Pentingya ilmu dalam Islam ini dapat terlihat juga dari kedudukan orang-orang yang mencari, memiliki, mengajarkan dan mengamalkan ilmu. Al-Quran menegaskan bahwa orang yang memiliki ilmu pengetahuan berbeda sekali dengan orang yang tidak memiliki pengetahuan. Dan di sisi Allah SwT mereka memiliki derajat yang sangat terhormat.
Katakanlah: “ Adakah sama orang-orang yang mengetahui dengan orang-orang yang tidak mengetahui? ” Sesungguhnya orang yang berakallah yang dapat menerima pelajaran. (Az-Zumar [39]: 9)
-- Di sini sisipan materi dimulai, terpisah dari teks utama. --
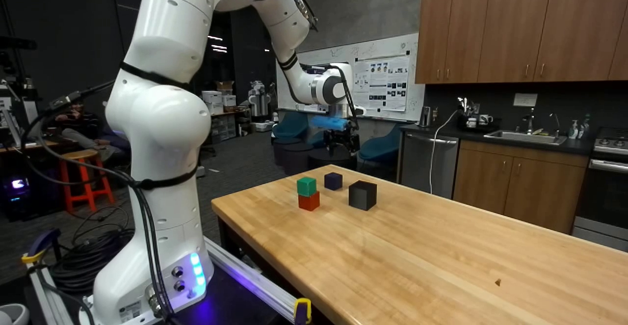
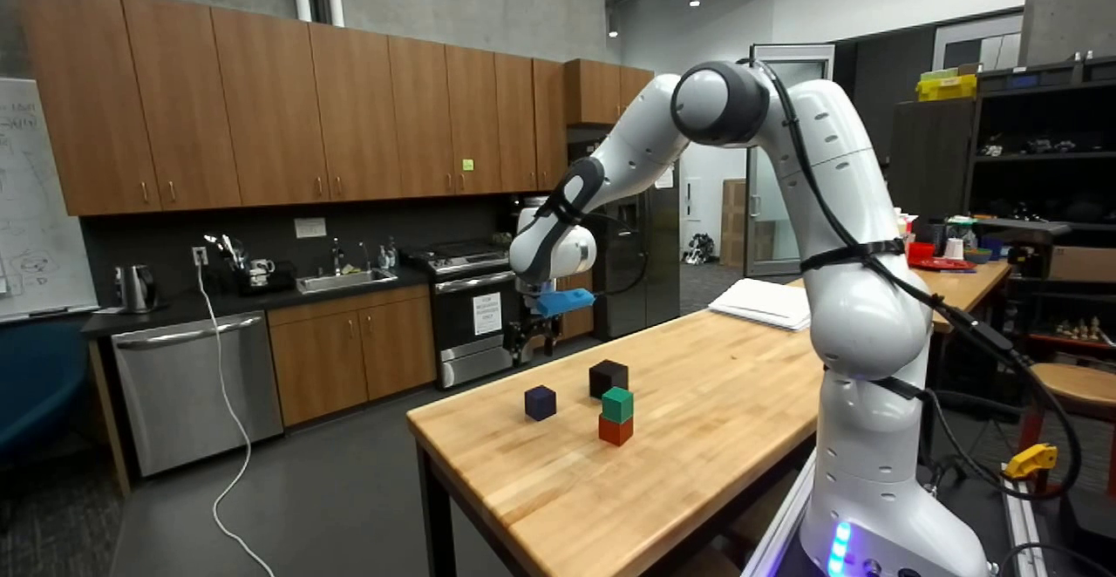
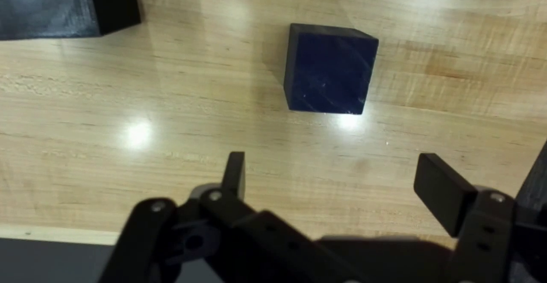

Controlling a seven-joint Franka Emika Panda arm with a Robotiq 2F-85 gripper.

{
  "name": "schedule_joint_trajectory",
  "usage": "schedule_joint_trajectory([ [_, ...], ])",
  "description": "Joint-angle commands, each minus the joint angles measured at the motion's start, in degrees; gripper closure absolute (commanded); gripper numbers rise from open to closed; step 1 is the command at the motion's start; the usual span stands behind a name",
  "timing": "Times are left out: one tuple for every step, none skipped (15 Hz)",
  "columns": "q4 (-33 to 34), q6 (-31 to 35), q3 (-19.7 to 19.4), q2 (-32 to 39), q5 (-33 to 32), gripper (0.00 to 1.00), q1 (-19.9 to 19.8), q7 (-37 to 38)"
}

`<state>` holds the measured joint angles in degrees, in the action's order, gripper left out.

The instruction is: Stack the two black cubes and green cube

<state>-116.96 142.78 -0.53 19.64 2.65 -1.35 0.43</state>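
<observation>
The claw (image 3: 333, 167) is spread wide. The wrist view cuts off the larger black block (image 3: 64, 6) at upper left.

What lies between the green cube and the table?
The red cube lies there, on the table and directly under the green cube; both exterior views show this.

I stand in lab with kitchenette. Kitchen signs: wooden wall cabinets (image 2: 270, 106), steel sink (image 1: 522, 139), stove (image 2: 458, 315), dishwasher (image 2: 186, 394), kettle (image 2: 135, 288) on dark counter (image 2: 185, 303). Lab signs: my own white arm (image 1: 159, 114) mounted beside metal rail (image 1: 250, 280), black cables (image 1: 93, 256) coiled near my base (image 1: 122, 271), scribbled whiteboard (image 1: 415, 94) bearing printed poster (image 1: 381, 83), dark open shelving (image 2: 1046, 157) holding small items.
</observation>
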Motion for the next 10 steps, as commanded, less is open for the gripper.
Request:
schedule_joint_trajectory([
  [3.15, -1.56, 1.06, 3.48, 1.4, 0.0, -0.45, -1.49],
  [3.53, -1.54, 1.14, 4.25, 1.25, 0.0, -0.41, -1.41],
  [3.78, -1.55, 1.29, 4.97, 1.26, 0.0, -0.44, -1.39],
  [4.03, -1.51, 1.41, 5.59, 1.29, 0.0, -0.46, -1.36],
  [4.13, -1.43, 1.45, 6.14, 1.21, 0.0, -0.48, -1.36],
  [4.21, -1.43, 1.43, 6.7, 1.13, 0.0, -0.5, -1.29],
  [4.14, -1.47, 1.4, 7.07, 1.07, 0.0, -0.54, -1.29],
  [4.1, -1.66, 1.42, 7.44, 1.2, 0.0, -0.69, -1.36],
  [3.87, -1.73, 1.38, 7.7, 1.18, 0.0, -0.76, -1.35],
  [3.56, -1.76, 1.46, 7.84, 1.3, 0.0, -0.84, -1.39],
])
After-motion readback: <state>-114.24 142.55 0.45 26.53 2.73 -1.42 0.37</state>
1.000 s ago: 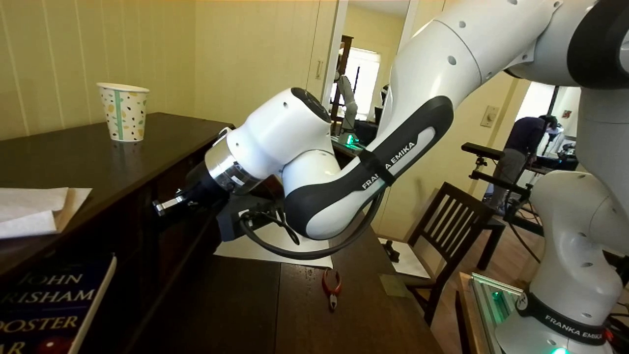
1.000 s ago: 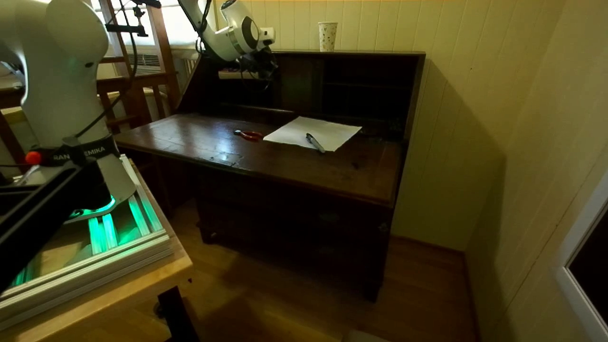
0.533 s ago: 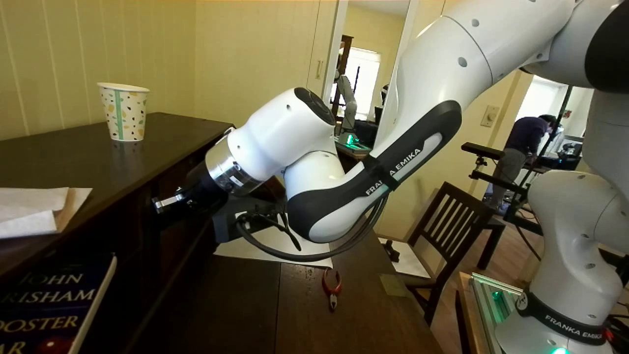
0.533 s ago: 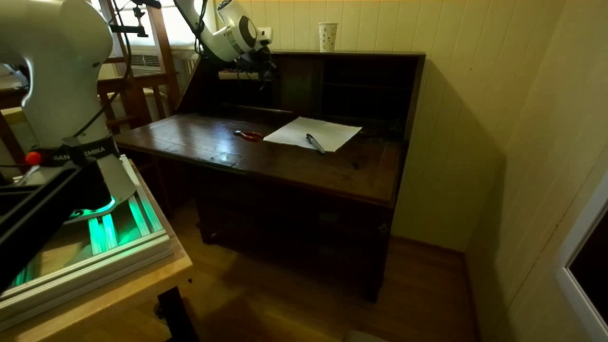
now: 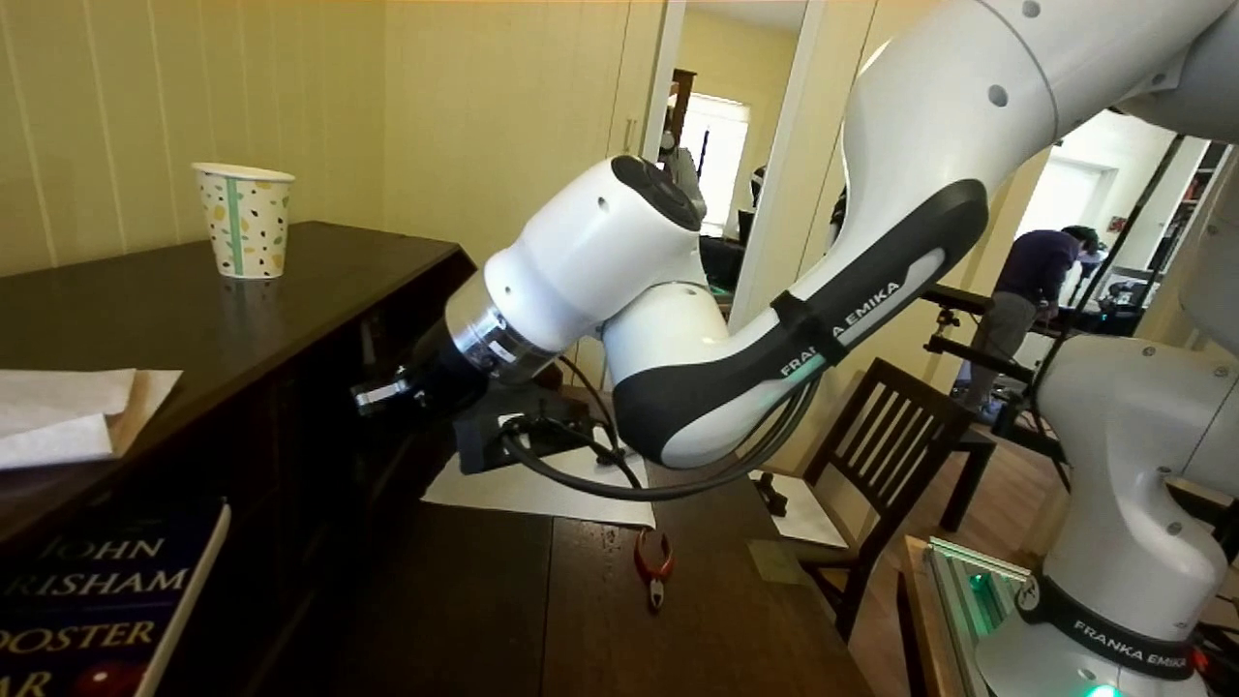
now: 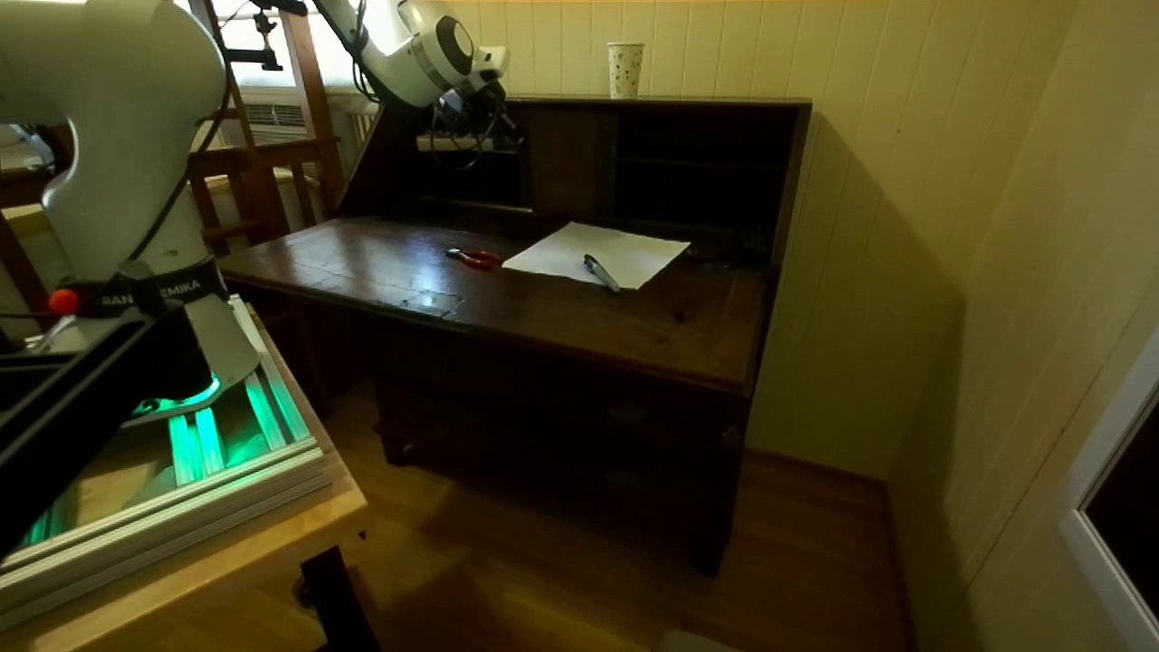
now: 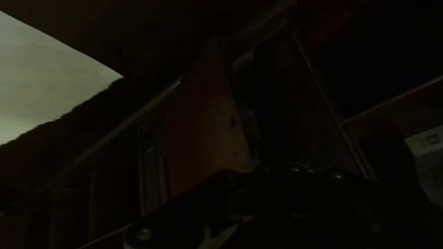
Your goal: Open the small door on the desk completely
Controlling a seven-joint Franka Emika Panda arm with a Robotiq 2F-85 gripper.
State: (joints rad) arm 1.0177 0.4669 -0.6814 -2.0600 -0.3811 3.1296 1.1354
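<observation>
The small door (image 6: pixel 563 172) is a dark brown panel in the middle of the desk's (image 6: pixel 625 335) raised section. In the dark wrist view the small door (image 7: pixel 204 135), with a keyhole-like spot, stands ajar, its free edge out from the dark opening on its right. My gripper (image 5: pixel 360 399) is just outside the compartments; in an exterior view the gripper (image 6: pixel 514 136) is left of the door. In the wrist view the fingertips (image 7: pixel 282 170) look shut together, with nothing seen between them, near the door's free edge. I cannot tell whether they touch it. The door's end is hidden behind the gripper.
A paper cup (image 5: pixel 247 223) and folded paper (image 5: pixel 73 416) stand on the desk's top. A book (image 5: pixel 106 600) is in a lower compartment. Red pliers (image 6: pixel 474 259), a white sheet (image 6: pixel 566 258) and a pen (image 6: pixel 600 272) lie on the writing surface. A slatted chair (image 5: pixel 886 445) stands beside it.
My gripper has drawn back from the compartments, to the right in an exterior view. The door's free edge seems to have swung outward, covering part of the ledge below it.
</observation>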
Hai orang-orang yang beriman, apabila dikatakan kepadamu: “ Berlapang-lapanglah dalam majlis, ” maka lapangkanlah, niscaya Allah akan memberikan kelapangan untukmu. Dan apabila dikatakan: “Berdirilah kamu, maka berdirilah, niscaya Allah akan meninggikan orang-orang yang beriman di antaramu dan orang-orang yang diberi ilmu pengetahuan beberapa derajat. Dan Allah Maha Mengetahui apa yang kamu kerjakan.” (Al-Mujadilah [58]: 11)
Ilmu adalah pilar segala kebaikan. Semua kebaikan dan keberkahan berawal dari ilmu, dan sebaliknya keburukan juga diawali dari ketiadaan ilmu. Hal ini sebagaimana disabdakan oleh Nabi Muhammad SaW:
“Barangsiapa yang Allah menghendaki kebaikan kepadanya maka ia akan dipahamkan dalam ilmu agama. ” (HR. Muslim)
Karena kedudukannya yang sangat mulia ilmu dalam Islam juga memiliki tujuan yang mulia. Dalam Islam, tujuan utama dari ilmu adalah mengenal Allah SwT untuk kebaikan di dunia dan akhirat. Al-Quran menyejajarkan kedudukan orang-orang berilmu dengan para malaikat karena dengan ilmunya mereka mampu memahami bahwa tidak ada Tuhan selain Allah.
Allah menyatakan bahwasannya tidak ada Tuhan (yang berhak disembah) melainkan Dia, Yang menegakkan keadilan. Para Malaikat dan orang-orang yang berilmu (juga menyatakan yang demikian itu). Tidak ada Tuhan (yang berhak disembah) melainkan Dia, Yang Maha Perkasa lagi Maha Bijaksana. (Ali-Imran [3]:18)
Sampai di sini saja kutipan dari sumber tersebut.